One of the largest and most famous temples in Tokyo, the Meiji shrine is dedicated to the enshrined spirits of the emperor meiji and his wife. The Japanese believe that spirits of the dead can be enshrined in the temples (which is why praying at the Yasakuni Shrine by Japanese Prime Ministers causes such an uproar), and the Japanese Diet authorized the construction of the temple following the Emperor’s death.
The Meiji Restoration is big milestone in Japanese History, when the Emperor was finally restored to power following all the years of the Shogun. Prior to this Japan had been for 250 years under the control of the Tokugawa Shogunate.

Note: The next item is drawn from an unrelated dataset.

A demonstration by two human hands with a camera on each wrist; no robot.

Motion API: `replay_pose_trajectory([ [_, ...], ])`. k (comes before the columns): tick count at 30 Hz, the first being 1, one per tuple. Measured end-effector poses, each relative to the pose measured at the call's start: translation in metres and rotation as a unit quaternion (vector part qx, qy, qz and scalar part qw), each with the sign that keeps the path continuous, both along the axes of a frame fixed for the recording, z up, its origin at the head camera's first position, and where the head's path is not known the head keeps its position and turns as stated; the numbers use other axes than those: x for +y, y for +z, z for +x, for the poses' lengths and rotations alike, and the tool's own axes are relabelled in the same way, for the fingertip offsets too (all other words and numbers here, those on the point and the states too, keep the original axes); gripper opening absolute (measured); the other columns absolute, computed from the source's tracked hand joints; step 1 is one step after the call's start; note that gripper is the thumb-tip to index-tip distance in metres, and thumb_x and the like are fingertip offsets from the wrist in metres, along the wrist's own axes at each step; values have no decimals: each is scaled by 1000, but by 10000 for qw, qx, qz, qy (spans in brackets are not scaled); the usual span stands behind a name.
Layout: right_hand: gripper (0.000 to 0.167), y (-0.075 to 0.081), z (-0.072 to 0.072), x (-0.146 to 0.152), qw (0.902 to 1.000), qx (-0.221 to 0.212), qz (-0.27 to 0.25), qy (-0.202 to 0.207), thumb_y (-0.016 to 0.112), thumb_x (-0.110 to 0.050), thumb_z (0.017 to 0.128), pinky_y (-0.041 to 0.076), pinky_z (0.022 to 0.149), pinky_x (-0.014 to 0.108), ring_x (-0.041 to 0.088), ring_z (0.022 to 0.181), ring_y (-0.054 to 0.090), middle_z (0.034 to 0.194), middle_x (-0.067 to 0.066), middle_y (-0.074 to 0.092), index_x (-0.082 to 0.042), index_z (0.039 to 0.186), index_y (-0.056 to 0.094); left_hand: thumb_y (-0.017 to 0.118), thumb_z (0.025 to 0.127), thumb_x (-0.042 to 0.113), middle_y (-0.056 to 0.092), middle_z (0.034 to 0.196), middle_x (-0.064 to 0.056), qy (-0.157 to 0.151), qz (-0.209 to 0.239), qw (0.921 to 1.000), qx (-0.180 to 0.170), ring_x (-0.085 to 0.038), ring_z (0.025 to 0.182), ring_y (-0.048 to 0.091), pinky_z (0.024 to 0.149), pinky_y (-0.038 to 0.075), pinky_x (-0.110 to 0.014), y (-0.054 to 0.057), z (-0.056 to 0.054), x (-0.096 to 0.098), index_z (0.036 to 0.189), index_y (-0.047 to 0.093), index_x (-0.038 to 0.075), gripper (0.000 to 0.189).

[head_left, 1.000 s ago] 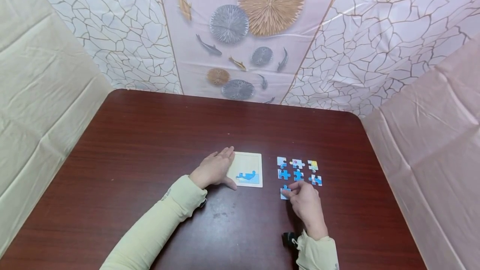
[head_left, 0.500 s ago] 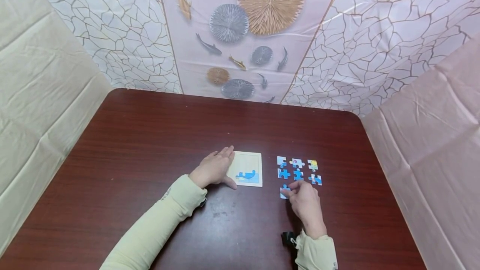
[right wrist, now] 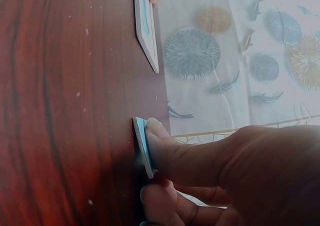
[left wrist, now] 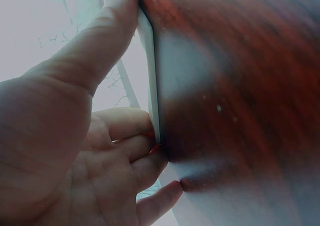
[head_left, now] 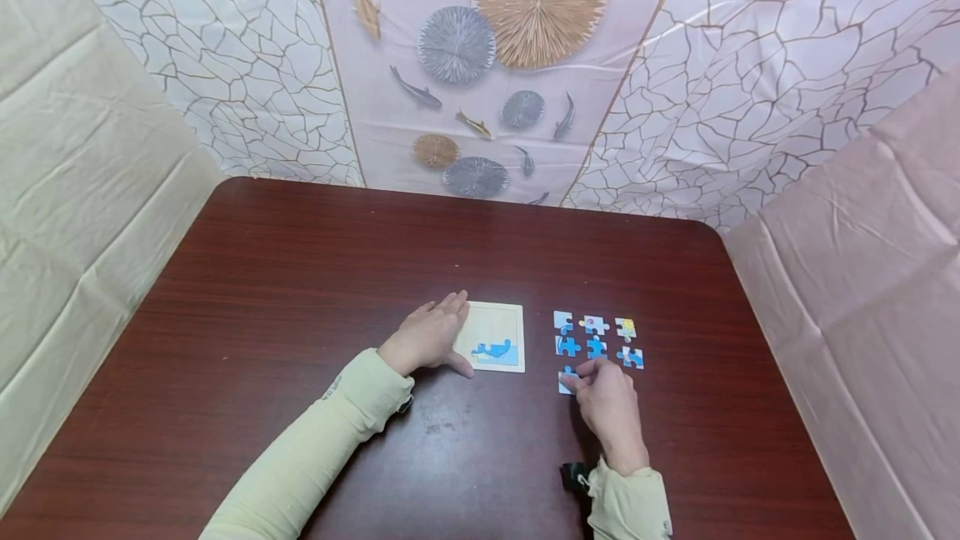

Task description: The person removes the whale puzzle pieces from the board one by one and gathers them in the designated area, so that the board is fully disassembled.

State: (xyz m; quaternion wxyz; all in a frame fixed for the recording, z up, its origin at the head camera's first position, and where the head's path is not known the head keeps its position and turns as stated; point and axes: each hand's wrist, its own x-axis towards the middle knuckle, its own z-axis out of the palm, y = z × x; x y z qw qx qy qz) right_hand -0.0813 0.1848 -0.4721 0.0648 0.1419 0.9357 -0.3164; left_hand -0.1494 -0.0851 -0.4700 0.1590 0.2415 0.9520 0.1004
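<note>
My right hand (head_left: 611,407) pinches a blue jigsaw piece (head_left: 566,382) below the other pieces. In the right wrist view the thumb lies on the face of the piece (right wrist: 143,141), and its near edge appears slightly tilted off the table. My left hand (head_left: 427,338) rests along the left side of a pale square puzzle tray (head_left: 487,319), fingers extended at the upper left and thumb by the lower left corner. Inside the tray's lower part sits a blue picture section (head_left: 498,352). In the left wrist view the fingers touch the tray's edge (left wrist: 151,76).
Several loose jigsaw pieces (head_left: 567,347) lie in rows right of the tray, including one with a yellow patch (head_left: 626,327). The dark red wooden table (head_left: 337,257) ends at patterned cloth (head_left: 480,115) behind and plain cloth on both sides.
The right hand has shifted slightly left and away from me with the pinched jigsaw piece. The left hand stays at the tray.
</note>
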Motion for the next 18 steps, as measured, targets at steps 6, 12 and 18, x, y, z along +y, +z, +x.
replay_pose_trajectory([
  [6,27,-2,0,1,10000,95,0,6,79,-21,82,47,56,33,20,65,56,74,5,62,-1,93,66,76,67,64,18,160,-15,26,-27,10000,-13,-26,147,18,114,25,-47,0,0,0,150,30,-2,116],
  [12,27,-4,-1,2,9997,231,77,16,79,-23,82,47,60,36,20,65,57,73,5,62,-2,94,67,77,67,64,18,159,-15,12,-5,10000,6,-26,147,18,114,25,-47,0,0,0,150,30,-2,116],
  [18,28,-4,0,2,9995,300,77,25,80,-23,82,47,59,37,19,64,58,72,4,63,-1,93,67,77,67,64,18,159,-15,24,9,10000,-6,-26,147,18,114,25,-47,0,0,0,150,30,-2,116],
])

The temple itself does not take long to walk around, but the winding approach is nice and you can see one the largest torii gate in Japan. There is a separate garden that can be visited from an additional price. If you have extra time be sure to check out nearby Yoyogi park and Harajuku, particularly if you are here on a Sunday Afternoon for some great people watching.
How to get there
Easily in walking distance of Omotesando or Shibuya. Located close to Yoyogi park and Harajuku. It’s also easily reached by the Metro at the Meiji-jingumae station on the Chiyoda Line. On the JR you can reach it by the Yamanote line exiting at Harajuku station.
It is Tokyo’s first public park and one of my favorite places in the city to go. Ueno park is a large park in central tokyo with several temples, museums, a zoo, a small kiddy amusement park, and a large pond. It is also a great place to wander around and see the cherry blossoms during the right reason, or just sit and people watch.
The Japanese National Museum is located here on one of the park and houses a large collection of Japanese antiques. Several other museums are located in and around the park as well. Also of interest is the Toshogu Shrine which is dedicated to the great Japanese Shogun Tokugawa Ieyasu.
The Ueno Zoo is nice too, however though there are better uses of your time for your trip to Japan, but its nice to take kids there if you want something to do. There are lots of little shrines and statues peppered through out the park that are worth taking a look or photographing.
How to get there
By Tokyo Metro take the Ginza line or Hibiya line to Ueno Station. Also reached by the JR Yamanote line. The park is located next to the station.